Я не только крутил музыку, но и сам танцевал. Нашел партнершу. Буги-вуги, конечно, хорошо, но я хотел рок-н-ролл. Предложил научить. Она согласилась. Три-четыре тренировки — и она освоила основные элементы, дальше — дело техники. Девицу звали Галя. Жила она где-то на окраине города с названием «Малёванка». И вот наш первый выход. Я вмонтировал в пленку Билла Хейли «Rock around the Clock» и Элвиса Пресли «That’s all right, mama» и, конечно, «Не artbreak hotel». Когда мы только начали, сразу же организовался круг. Многие перестали танцевать, Амфискамейка вся встала. Я был в ударе — таскал Галю между ног, кидал с колена на колено, крутил через шею, кидал через спину и т д. В общем: «Ты — чувак, а я- чувиха. Рок с тобой станцуем лихо!».

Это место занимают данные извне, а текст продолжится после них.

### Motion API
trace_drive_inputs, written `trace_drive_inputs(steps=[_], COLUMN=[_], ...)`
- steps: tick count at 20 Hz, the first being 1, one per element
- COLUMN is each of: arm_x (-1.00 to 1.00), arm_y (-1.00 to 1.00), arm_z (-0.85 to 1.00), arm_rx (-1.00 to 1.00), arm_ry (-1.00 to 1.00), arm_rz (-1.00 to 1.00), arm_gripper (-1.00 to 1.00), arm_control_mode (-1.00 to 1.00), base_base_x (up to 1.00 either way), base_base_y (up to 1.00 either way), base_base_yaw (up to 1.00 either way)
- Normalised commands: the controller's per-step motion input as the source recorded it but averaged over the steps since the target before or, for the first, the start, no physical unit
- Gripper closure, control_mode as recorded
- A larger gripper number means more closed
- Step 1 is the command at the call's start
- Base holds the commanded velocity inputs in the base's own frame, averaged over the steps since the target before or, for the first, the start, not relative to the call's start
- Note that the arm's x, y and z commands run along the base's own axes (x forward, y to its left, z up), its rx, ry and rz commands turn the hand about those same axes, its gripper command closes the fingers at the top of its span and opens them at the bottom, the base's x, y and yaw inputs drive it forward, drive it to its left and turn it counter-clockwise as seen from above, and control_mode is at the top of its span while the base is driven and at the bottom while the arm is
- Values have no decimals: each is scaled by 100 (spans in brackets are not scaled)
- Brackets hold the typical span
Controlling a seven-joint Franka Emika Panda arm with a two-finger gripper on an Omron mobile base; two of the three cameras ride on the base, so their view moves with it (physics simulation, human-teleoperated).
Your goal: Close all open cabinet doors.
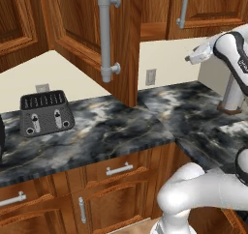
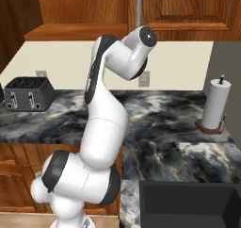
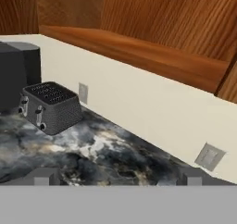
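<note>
Arm raised beside 1 open cabinet door, not yet pushing.
The tool [image 3: 118,177] is spread wide and empty above the worktop [image 3: 92,149]. The open cabinet door [image 1: 92,30], swung out, hangs up and aside of it; next it must reach that panel and press it shut.

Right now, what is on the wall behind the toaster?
A grey wall outlet sits on the cream wall just above the toaster. The wall lower down is covered by the toaster's body.

Even, shadowless rendered light; sharp throughout.
</note>
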Motion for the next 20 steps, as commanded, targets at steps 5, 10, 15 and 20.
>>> trace_drive_inputs(steps=[5,10,15,20], arm_x=[-100,-100,-100,-100], arm_y=[42,39,45,52], arm_z=[0,0,0,0], arm_rx=[-3,-2,-2,-3], arm_ry=[-27,-26,-19,-17], arm_rz=[-6,-4,-3,-2], arm_gripper=[-100,-100,-100,-100], arm_control_mode=[-100,-100,-100,-100], base_base_x=[0,0,0,0], base_base_y=[0,0,0,0], base_base_yaw=[0,0,0,0])
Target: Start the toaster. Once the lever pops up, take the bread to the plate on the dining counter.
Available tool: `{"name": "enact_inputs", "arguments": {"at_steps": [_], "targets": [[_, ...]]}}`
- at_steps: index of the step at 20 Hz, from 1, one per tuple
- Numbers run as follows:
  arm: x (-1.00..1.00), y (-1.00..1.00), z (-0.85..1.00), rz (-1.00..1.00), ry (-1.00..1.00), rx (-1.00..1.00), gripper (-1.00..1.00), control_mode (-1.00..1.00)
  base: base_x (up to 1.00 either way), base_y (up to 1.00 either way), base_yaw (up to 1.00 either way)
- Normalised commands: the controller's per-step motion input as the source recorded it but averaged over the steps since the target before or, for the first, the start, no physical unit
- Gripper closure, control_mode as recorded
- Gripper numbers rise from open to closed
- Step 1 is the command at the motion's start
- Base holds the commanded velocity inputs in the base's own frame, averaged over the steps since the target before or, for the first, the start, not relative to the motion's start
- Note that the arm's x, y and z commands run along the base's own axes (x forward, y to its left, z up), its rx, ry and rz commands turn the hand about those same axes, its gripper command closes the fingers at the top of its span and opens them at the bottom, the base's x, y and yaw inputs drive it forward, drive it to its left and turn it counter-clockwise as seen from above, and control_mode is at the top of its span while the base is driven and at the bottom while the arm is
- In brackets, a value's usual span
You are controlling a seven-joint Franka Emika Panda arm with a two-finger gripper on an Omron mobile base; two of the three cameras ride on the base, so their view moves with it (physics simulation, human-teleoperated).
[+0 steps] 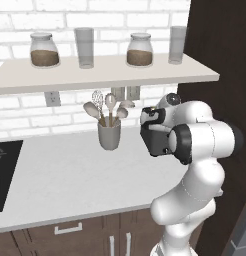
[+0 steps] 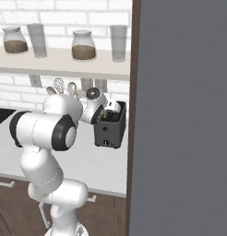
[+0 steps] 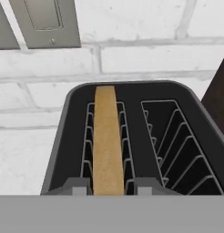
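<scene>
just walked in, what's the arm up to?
The arm has its end effector right over the black toaster on the worktop by the brick wall. In the hand view its fingertips straddle the top edge of the bread, which stands in one slot; the other slot is empty. It looks like it is going for the slice, with no firm grip visible yet. A utensil cup stands nearby.

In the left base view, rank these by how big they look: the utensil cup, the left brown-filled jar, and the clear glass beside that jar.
1. Utensil cup, with its utensils.
2. and 3. Left jar and clear glass: too alike to rank; the glass is taller, the jar wider. They sit farther back on the shelf.
</scene>
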Motion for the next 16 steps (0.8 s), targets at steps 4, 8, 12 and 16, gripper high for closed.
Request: {"name": "enact_inputs", "arguments": {"at_steps": [4, 8, 12, 16], "targets": [[0.00, 0.00, 0.00, 0.00, 0.00, 0.00, 1.00, -1.00, 0.00, 0.00, 0.00], [0.00, 0.00, 0.00, 0.00, 0.01, 0.00, 1.00, -1.00, 0.00, 0.00, 0.00], [-0.14, 0.00, 0.12, 0.00, -0.08, 0.00, 1.00, -1.00, 0.00, 0.00, 0.00], [-0.11, 0.00, 0.35, 0.00, -0.10, 0.00, 1.00, -1.00, 0.00, 0.00, 0.00]]}}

Закончилась премьера печально. Появилась милиция, какие-то дружинники, даже представитель отдела культуры. Под заключительные аккорды Пресли нас вытурили с площадки. Но мы от этого только выиграли — стали знаменито-узнаваемыми. У нас учились, нам подражали. И пошло-поехало. Но через некоторое время меня встречает директор парка и уведомляет, что в ближайшее время нас будет проверять комиссия отдела культуры горисполкома, а танцпол — особенно. Не буду рассказывать, как я подготовился, расскажу, как все прошло.
Комиссия, человек десять, даже корреспондент газеты «Радяньська Житомирщина», расположилась на амфитеатральных скамейках. У всех блокнотики, карандашики. Директор мандражирует, а я спокоен. На танцплощадке человек 100-150: кто — на скамейках, кто — кучкуется возле сценки. Народ прибывает. Выхожу на сцену, запускаю через дистанционку магнитофон. Звучит мой голос, объявляющий о начале вечера отдыха. Из динамиков льется песня «Широка страна моя родная…». На танцполе начинают подпевать. Встают и на амфискамейках, и тоже подпевают…
Члены комиссии тоже начинают вставать, с непонятием в глазах: не гимн, а «много в ней полей, лесов и рек». Потом было все: и полечка, и танго, и вальс, и семь-сорок, и ручеек, и сербское коло, на которое вытащили почти всю комиссию… Полтора часа зажигался танцпол, накрытый вирусом смеха….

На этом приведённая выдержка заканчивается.